Would you please return the data below verbatim, without its pictures?
--- Dataset records ---
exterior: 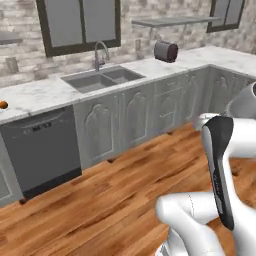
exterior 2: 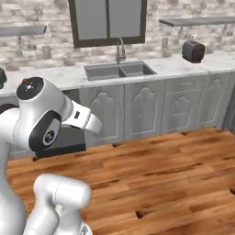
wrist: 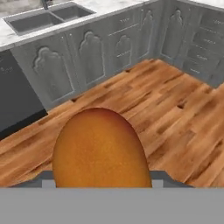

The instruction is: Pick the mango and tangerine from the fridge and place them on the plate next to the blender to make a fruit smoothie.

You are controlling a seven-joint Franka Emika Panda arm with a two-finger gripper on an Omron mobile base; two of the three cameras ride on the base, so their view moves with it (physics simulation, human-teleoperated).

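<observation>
The hand [wrist: 103,186] is clamped on the orange-yellow mango [wrist: 101,148], which sits right against it above the wooden floor [wrist: 175,105].

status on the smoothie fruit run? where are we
Done: one orange-yellow fruit, likely the mango, is out of the fridge and held in the jaws. In hand: it hangs over the wood floor, facing the sink cabinets. Left: set it on the plate. A small orange thing sits at the counter's left edge, possibly the tangerine; cannot confirm.
</observation>
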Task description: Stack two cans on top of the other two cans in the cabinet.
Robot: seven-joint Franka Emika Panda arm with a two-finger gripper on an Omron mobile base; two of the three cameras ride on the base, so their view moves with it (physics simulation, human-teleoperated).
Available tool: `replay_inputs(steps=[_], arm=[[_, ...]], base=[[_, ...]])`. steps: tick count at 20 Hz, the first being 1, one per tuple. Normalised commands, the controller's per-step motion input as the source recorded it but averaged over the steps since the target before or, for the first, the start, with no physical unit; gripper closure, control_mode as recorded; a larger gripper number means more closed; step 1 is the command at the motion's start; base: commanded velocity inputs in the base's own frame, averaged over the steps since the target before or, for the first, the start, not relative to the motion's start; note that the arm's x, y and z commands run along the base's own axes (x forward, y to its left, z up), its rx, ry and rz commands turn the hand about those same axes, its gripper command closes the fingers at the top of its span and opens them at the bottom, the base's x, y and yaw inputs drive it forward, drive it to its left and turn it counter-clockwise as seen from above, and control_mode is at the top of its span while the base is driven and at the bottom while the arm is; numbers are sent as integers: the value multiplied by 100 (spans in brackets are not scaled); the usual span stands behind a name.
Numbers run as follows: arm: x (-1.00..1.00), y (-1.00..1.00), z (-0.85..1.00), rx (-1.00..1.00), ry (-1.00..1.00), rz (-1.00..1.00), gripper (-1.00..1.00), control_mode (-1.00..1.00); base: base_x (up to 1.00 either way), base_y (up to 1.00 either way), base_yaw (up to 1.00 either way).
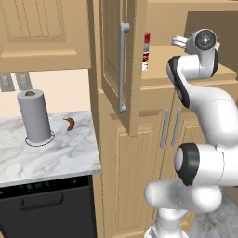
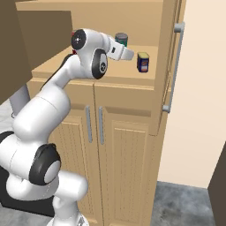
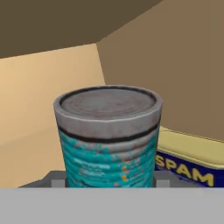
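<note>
Kitchen: marble counter point(image 1: 69, 148), paper towel roll point(image 1: 34, 116), wood cabinets point(image 1: 139, 153).

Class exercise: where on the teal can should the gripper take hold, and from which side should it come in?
Grip the teal can by its straight round wall below the grey rim, coming in level from the open cabinet front. It stands upright, and the navy tin sits close on one side, so the fingers probably fit best clear of that tin.

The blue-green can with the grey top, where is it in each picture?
Left base view: I cannot find it here; the open cabinet door and the arm hide much of the shelf.
Right base view: the teal can stands at the back of the shelf, above the arm's white wrist.
Hand view: the teal can is in the middle, close up.
Shared landmark: the navy tin, beside it.
</note>
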Motion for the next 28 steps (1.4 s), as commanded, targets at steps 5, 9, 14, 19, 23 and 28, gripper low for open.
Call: replay_inputs(steps=[5,9,14,19,23,28], arm=[[-7,-3,20,-4,0,0,100,-100],[-5,-12,3,-3,0,0,100,-100],[0,-11,16,-4,0,0,100,-100],[0,-21,6,-4,0,0,100,-100],[0,-29,-1,-2,4,0,100,-100],[0,-31,-4,0,2,0,100,-100]], base=[[0,0,0],[0,0,0],[0,0,0],[0,0,0],[0,0,0],[0,0,0]])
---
• _Worked solution_
exterior: 
exterior 2: 
wrist: 

The instruction is: Pick the mango and tangerine from the fridge and place them on the plate next to the blender to make a fruit smoothie.

You are controlling a seven-joint Franka Emika Panda arm with a two-finger gripper on an Omron mobile base; two of the three cameras ride on the base, so their view moves with it (physics simulation, human-teleoperated).

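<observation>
The hand [wrist: 103,186] is clamped on the orange-yellow mango [wrist: 101,148], which sits right against it above the wooden floor [wrist: 175,105].

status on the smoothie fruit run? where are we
Done: one orange-yellow fruit, likely the mango, is out of the fridge and held in the jaws. In hand: it hangs over the wood floor, facing the sink cabinets. Left: set it on the plate. A small orange thing sits at the counter's left edge, possibly the tangerine; cannot confirm.
</observation>
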Task description: Stack two cans on top of the other two cans in the cabinet.
Robot: seven-joint Franka Emika Panda arm with a two-finger gripper on an Omron mobile base; two of the three cameras ride on the base, so their view moves with it (physics simulation, human-teleoperated).
Available tool: `replay_inputs(steps=[_], arm=[[_, ...]], base=[[_, ...]])`. steps: tick count at 20 Hz, the first being 1, one per tuple. Normalised commands, the controller's per-step motion input as the source recorded it but averaged over the steps since the target before or, for the first, the start, with no physical unit; gripper closure, control_mode as recorded; a larger gripper number means more closed; step 1 is the command at the motion's start; base: commanded velocity inputs in the base's own frame, averaged over the steps since the target before or, for the first, the start, not relative to the motion's start; note that the arm's x, y and z commands run along the base's own axes (x forward, y to its left, z up), its rx, ry and rz commands turn the hand about those same axes, its gripper command closes the fingers at the top of its span and opens them at the bottom, the base's x, y and yaw inputs drive it forward, drive it to its left and turn it counter-clockwise as seen from above, and control_mode is at the top of its span while the base is driven and at the bottom while the arm is; numbers are sent as integers: the value multiplied by 100 (spans in brackets are not scaled); the usual span stands behind a name.
Numbers run as follows: arm: x (-1.00..1.00), y (-1.00..1.00), z (-0.85..1.00), rx (-1.00..1.00), ry (-1.00..1.00), rz (-1.00..1.00), gripper (-1.00..1.00), control_mode (-1.00..1.00); base: base_x (up to 1.00 either way), base_y (up to 1.00 either way), base_yaw (up to 1.00 either way).
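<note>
Kitchen: marble counter point(image 1: 69, 148), paper towel roll point(image 1: 34, 116), wood cabinets point(image 1: 139, 153).

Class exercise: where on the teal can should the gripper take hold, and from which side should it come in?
Grip the teal can by its straight round wall below the grey rim, coming in level from the open cabinet front. It stands upright, and the navy tin sits close on one side, so the fingers probably fit best clear of that tin.

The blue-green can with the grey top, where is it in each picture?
Left base view: I cannot find it here; the open cabinet door and the arm hide much of the shelf.
Right base view: the teal can stands at the back of the shelf, above the arm's white wrist.
Hand view: the teal can is in the middle, close up.
Shared landmark: the navy tin, beside it.
</note>
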Motion for the next 28 steps (1.4 s), as commanded, targets at steps 5, 9, 14, 19, 23 and 28, gripper low for open.
Call: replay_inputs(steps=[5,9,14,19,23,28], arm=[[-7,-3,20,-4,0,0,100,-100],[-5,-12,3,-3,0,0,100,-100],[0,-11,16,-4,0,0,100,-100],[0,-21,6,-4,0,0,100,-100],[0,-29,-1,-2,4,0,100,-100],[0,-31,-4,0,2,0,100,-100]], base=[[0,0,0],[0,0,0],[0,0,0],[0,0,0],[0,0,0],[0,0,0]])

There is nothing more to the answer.